TASK TO CARRY OUT →
From the first line to the last, return the data exactly, with no pictures.
[[ DATA EXCERPT open ]]
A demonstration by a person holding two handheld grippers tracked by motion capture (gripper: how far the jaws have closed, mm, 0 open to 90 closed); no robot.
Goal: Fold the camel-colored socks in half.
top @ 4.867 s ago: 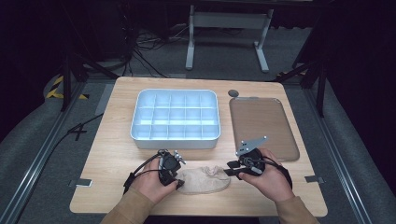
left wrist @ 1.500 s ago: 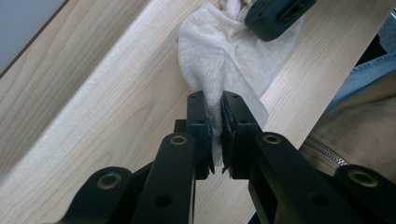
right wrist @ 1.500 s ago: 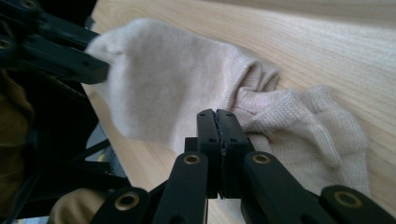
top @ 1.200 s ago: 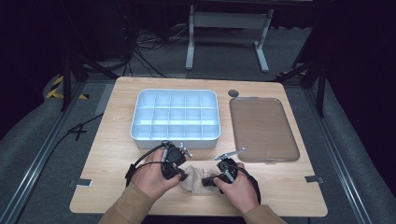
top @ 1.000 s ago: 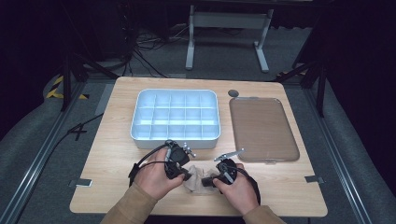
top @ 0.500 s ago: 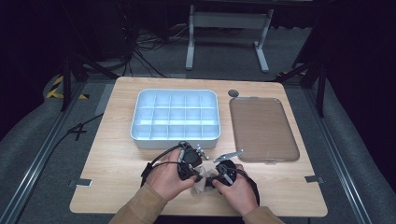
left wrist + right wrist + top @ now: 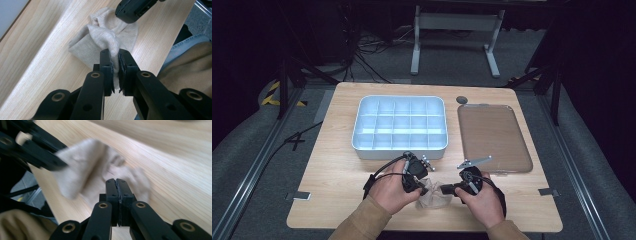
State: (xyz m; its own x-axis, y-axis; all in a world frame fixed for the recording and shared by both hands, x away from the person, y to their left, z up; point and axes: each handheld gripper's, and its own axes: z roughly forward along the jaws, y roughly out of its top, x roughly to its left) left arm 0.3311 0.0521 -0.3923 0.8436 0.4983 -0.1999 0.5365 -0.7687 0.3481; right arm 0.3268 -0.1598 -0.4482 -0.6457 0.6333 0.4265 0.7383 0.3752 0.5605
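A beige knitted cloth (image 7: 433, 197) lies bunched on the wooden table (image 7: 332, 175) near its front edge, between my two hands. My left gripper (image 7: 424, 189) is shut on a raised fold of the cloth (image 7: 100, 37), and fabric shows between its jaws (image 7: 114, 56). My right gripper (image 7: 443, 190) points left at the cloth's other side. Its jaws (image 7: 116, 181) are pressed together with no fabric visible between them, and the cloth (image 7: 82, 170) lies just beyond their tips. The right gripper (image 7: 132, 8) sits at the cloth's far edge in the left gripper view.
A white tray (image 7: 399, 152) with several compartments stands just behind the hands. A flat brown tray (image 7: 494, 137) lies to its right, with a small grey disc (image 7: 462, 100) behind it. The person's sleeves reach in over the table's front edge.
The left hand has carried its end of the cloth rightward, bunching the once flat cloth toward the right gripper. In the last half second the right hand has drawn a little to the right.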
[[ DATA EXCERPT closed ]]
OUTPUT OF THE EXERCISE →
A demonstration by a person holding two handheld grippers tracked by motion capture (gripper: how far the jaws have closed, mm, 0 open to 90 closed); no robot.
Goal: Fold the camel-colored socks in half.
top @ 4.867 s ago: 
left wrist @ 1.500 s ago: 
right wrist @ 1.500 s ago: 
top @ 1.200 s ago: 
top @ 1.000 s ago: 
top @ 0.500 s ago: 
left wrist + right wrist + top @ now: 
State: (xyz m; its own x-axis, y-axis; all in a world frame fixed for the recording and shared by both hands, x away from the person, y to their left, z up; point and axes: each handheld gripper's, and its own axes: z roughly forward along the jaws, y roughly out of its top, x roughly to its left) left arm 0.3311 0.0521 -0.3923 0.8436 0.4983 -0.1999 0.5365 -0.7687 0.3481; right arm 0.3268 -0.1598 -0.4482 -0.6457 0.6333 0.4265 0.7383 0.3752 0.5605
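A beige knitted cloth (image 7: 433, 197) lies bunched on the wooden table (image 7: 332, 175) near its front edge, between my two hands. My left gripper (image 7: 424, 189) is shut on a raised fold of the cloth (image 7: 100, 37), and fabric shows between its jaws (image 7: 114, 56). My right gripper (image 7: 443, 190) points left at the cloth's other side. Its jaws (image 7: 116, 181) are pressed together with no fabric visible between them, and the cloth (image 7: 82, 170) lies just beyond their tips. The right gripper (image 7: 132, 8) sits at the cloth's far edge in the left gripper view.
A white tray (image 7: 399, 152) with several compartments stands just behind the hands. A flat brown tray (image 7: 494, 137) lies to its right, with a small grey disc (image 7: 462, 100) behind it. The person's sleeves reach in over the table's front edge.
The left hand has carried its end of the cloth rightward, bunching the once flat cloth toward the right gripper. In the last half second the right hand has drawn a little to the right.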

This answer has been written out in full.